Task requirements
What lines in the data below mention the string "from"? Copy them out.

** Opening Supplied material block **

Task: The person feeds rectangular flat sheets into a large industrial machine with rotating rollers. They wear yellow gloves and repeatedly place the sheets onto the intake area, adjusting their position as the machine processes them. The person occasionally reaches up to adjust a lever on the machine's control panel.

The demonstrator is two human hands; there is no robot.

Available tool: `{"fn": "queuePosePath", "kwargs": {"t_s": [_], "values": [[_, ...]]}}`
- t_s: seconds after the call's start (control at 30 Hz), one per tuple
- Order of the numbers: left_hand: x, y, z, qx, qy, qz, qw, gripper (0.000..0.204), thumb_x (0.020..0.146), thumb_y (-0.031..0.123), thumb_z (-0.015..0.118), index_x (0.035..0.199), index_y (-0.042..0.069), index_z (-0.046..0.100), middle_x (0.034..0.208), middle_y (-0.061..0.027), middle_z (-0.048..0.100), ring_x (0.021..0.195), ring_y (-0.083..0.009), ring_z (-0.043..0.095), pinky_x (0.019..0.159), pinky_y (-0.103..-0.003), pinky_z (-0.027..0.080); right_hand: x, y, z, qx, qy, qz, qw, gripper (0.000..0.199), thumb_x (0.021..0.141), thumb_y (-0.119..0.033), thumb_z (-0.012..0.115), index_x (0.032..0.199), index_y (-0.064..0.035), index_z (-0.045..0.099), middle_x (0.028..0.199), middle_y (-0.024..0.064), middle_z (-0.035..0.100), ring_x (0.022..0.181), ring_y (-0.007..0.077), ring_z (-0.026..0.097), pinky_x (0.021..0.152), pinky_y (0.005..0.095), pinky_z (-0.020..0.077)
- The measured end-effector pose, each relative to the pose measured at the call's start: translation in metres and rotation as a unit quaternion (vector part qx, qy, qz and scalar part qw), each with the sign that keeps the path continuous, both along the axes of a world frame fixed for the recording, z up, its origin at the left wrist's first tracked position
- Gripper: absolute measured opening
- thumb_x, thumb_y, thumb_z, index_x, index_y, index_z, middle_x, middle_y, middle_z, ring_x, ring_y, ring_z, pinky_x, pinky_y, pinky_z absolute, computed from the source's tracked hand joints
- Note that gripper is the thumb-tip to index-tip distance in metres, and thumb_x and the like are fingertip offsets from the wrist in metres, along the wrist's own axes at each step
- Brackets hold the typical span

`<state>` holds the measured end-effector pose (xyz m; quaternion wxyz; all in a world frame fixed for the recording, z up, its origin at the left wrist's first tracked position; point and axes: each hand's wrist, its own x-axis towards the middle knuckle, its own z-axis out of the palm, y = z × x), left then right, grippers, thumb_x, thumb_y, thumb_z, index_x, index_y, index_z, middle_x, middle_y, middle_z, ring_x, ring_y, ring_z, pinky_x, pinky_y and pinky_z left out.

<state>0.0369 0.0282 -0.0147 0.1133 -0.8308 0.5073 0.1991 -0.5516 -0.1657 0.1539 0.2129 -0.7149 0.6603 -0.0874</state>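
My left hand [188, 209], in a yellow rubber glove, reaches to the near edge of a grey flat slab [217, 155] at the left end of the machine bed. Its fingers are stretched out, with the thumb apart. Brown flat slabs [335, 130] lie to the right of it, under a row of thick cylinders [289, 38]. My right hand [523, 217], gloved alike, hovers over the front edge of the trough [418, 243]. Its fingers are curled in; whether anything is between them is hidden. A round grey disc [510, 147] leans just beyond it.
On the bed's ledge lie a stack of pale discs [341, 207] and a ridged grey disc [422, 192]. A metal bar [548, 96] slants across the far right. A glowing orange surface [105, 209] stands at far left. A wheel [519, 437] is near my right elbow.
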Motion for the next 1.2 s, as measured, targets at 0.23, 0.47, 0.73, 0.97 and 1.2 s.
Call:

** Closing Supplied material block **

Task output
- thumb_x, thumb_y, thumb_z, index_x, index_y, index_z, middle_x, middle_y, middle_z, ring_x, ring_y, ring_z, pinky_x, pinky_y, pinky_z absolute, computed from the source's tracked hand joints
- Note that gripper is the thumb-tip to index-tip distance in metres, and thumb_x and the like are fingertip offsets from the wrist in metres, along the wrist's own axes at each step

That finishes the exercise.